Filme 'Uma Mulher Comum' será exibido nesta sexta (26), a partir das 19h; haverá debate com especialistas após o filme
Neste sábado (28), países da América Latina e Caribe celebram o Dia pela Legalização do Aborto com mobilizações populares, debates públicos e ações culturais. Em Brasília, organizações feministas do Distrito Federal, exibem nesta sexta-feira (26), às 19h, o filme Uma Mulher Comum, que conta a história de uma brasileira que foi até a Argentina para ter o acesso ao aborto legal.
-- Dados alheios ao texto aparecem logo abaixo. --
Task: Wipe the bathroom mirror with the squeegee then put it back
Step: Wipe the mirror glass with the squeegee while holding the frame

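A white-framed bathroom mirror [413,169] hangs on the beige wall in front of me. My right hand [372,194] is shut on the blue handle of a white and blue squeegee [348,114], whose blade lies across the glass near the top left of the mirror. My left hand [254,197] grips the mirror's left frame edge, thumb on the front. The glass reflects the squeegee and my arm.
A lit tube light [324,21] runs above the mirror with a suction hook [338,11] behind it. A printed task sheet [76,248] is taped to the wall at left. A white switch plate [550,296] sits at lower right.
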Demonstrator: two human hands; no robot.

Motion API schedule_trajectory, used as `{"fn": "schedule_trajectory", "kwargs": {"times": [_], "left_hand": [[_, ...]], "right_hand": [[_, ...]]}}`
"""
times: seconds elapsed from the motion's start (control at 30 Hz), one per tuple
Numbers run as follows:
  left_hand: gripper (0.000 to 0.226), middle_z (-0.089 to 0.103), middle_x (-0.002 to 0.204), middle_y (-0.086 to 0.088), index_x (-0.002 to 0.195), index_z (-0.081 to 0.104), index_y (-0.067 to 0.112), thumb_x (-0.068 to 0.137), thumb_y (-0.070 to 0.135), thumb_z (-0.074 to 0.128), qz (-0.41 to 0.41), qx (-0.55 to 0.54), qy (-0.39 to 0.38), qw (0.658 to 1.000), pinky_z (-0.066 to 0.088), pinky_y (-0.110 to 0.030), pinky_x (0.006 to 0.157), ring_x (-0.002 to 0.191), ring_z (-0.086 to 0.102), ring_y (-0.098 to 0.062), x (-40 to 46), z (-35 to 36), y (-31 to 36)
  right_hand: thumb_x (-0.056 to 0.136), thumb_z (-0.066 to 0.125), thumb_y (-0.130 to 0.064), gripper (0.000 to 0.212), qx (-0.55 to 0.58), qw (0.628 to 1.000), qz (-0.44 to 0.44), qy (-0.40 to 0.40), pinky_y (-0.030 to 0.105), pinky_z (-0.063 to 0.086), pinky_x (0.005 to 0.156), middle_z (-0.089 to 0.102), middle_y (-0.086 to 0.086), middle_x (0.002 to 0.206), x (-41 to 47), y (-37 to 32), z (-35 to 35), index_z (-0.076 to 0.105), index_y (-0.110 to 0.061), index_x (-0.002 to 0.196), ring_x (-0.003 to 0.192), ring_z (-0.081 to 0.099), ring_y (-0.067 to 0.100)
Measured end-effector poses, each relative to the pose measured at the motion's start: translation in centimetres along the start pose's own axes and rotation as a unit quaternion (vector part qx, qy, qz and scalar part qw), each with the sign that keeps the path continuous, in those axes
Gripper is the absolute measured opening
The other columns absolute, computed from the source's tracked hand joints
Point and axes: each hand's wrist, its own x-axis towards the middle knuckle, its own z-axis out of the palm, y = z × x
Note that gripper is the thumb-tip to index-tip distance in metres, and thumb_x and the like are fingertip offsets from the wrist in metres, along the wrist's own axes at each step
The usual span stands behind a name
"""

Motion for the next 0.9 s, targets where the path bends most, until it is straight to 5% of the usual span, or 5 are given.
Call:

A sessão será realizada na sede do Sindicato Nacional dos Docentes (Andes), no Setor Comercial Sul.
A sessão é gratuita e aberta ao público e será seguida de um debate com Annie Schmaltz Hsiou do Andes, Karine Rodrigues da Associação Brasileira de Enfermagem (Aben) e Gabriela Rondon da Anis – Instituto de Bioética, com moderação de Emily Bandeira da Mostra Cinema Arruda.
Dirigido por Debora Diniz, reconhecida por obras como Uma História Severina e Solitário Anônimo, o filme Uma Mulher Comum acompanha a história de Scarleth, uma mulher casada e mãe de três filhos, que viaja da periferia brasileira até Buenos Aires em busca de um aborto seguro, possível graças à legalização no país vizinho desde 2021.
A narrativa mostra não apenas a jornada física, mas o caminho de solidariedade e empoderamento feminino que Scarleth encontra ao cruzar fronteiras. Ao seu lado, sua mãe testemunha uma realidade onde os direitos reprodutivos são respeitados e protegidos pelo Estado.
A exibição do filme integra a campanha Nem Presa Nem Morta, que atua na defesa dos direitos reprodutivos e na denúncia da criminalização do aborto no Brasil. A produção é resultado de uma parceria entre o Anis Instituto de Bioética, o Instituto Cravinas e o Projeto Vivas, com distribuição independente e apoio de movimentos de mulheres locais.